Indian Arm, Gletscherfjord in British Columbia, Kanada.
Der Indian Arm ist ein Gletscher-Fjord, der sich etwa 20 Kilometer nördlich von der Burrard Inlet erstreckt und von steilen Granitfelsen, dichten Wäldern und mehreren kaskadierten Wasserfällen geprägt ist. Die Gewässer sind tief und werden von hohen Ufern begrenzt, die dem Ort ein ausgeprägtes alpines Aussehen verleihen.

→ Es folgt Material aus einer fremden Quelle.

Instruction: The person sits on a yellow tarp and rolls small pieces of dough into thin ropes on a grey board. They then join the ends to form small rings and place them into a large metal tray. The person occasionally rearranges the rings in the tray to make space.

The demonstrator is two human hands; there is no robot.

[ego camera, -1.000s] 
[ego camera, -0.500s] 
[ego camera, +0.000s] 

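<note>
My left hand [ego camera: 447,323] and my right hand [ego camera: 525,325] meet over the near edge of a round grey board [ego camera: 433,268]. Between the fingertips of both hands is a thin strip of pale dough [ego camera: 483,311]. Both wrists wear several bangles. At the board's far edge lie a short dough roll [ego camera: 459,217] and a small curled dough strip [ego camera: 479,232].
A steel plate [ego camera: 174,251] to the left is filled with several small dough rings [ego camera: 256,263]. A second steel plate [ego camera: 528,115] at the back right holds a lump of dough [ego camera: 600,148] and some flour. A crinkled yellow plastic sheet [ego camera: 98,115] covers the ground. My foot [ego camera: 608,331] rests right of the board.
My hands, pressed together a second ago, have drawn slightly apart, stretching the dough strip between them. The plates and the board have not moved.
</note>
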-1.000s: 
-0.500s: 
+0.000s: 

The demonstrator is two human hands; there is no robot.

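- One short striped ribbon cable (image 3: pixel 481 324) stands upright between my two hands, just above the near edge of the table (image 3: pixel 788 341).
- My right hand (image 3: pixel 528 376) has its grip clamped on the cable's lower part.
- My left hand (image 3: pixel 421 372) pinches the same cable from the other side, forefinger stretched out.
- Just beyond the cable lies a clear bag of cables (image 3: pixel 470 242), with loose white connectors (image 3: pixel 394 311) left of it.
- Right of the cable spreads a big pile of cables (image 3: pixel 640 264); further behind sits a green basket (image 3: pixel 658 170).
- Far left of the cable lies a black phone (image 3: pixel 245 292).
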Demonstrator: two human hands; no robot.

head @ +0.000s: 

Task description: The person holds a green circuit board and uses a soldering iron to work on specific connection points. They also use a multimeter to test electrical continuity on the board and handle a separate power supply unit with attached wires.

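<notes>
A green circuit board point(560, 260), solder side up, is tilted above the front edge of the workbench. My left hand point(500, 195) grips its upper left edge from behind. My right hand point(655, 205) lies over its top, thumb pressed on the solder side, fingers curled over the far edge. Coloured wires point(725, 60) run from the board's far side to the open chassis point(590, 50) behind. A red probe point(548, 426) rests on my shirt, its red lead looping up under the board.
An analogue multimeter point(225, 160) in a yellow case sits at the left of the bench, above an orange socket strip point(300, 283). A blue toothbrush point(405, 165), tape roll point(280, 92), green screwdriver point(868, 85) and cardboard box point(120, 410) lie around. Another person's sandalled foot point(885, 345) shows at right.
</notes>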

Der Fjord wurde Ende des 18. Jahrhunderts von Kapitän George Vancouver kartografiert, gefolgt von einer detaillierten Erkundung durch Dionisio Alcalá Galiano im Juni 1792. Diese frühen Expeditionen legten den Grundstein für das europäische Verständnis dieser Küstenregion.
Der Tsleil-Waututh First Nation besitzt eine tiefe Verbindung zu diesem Gewässer und verwaltet gemeinsam mit der Regierung von British Columbia den Say Nuth Khaw Yum Provincial Park entlang der Ufer. Die Gegend spielt eine wichtige Rolle im Alltag und in den Traditionen der lokalen indigenen Gemeinschaft.
Die beste Zeit zum Kajaken ist zwischen April und Oktober, wenn das Wetter günstiger ist. Deep Cove in Nord-Vancouver und der Belcarra Regional Park dienen als ideale Einstiegspunkte für Wassersportler, die den Fjord erkunden möchten.
Die Buntzen-Stromerzeugungsanlage an der Ostküste beherbergt zwei Wasserkraftwerke, die seit Anfang des 20. Jahrhunderts Vancouver mit Strom versorgen. Diese Anlagen sind ein wenig bekanntes Stück Industriegeschichte inmitten der Wildnis des Fjords.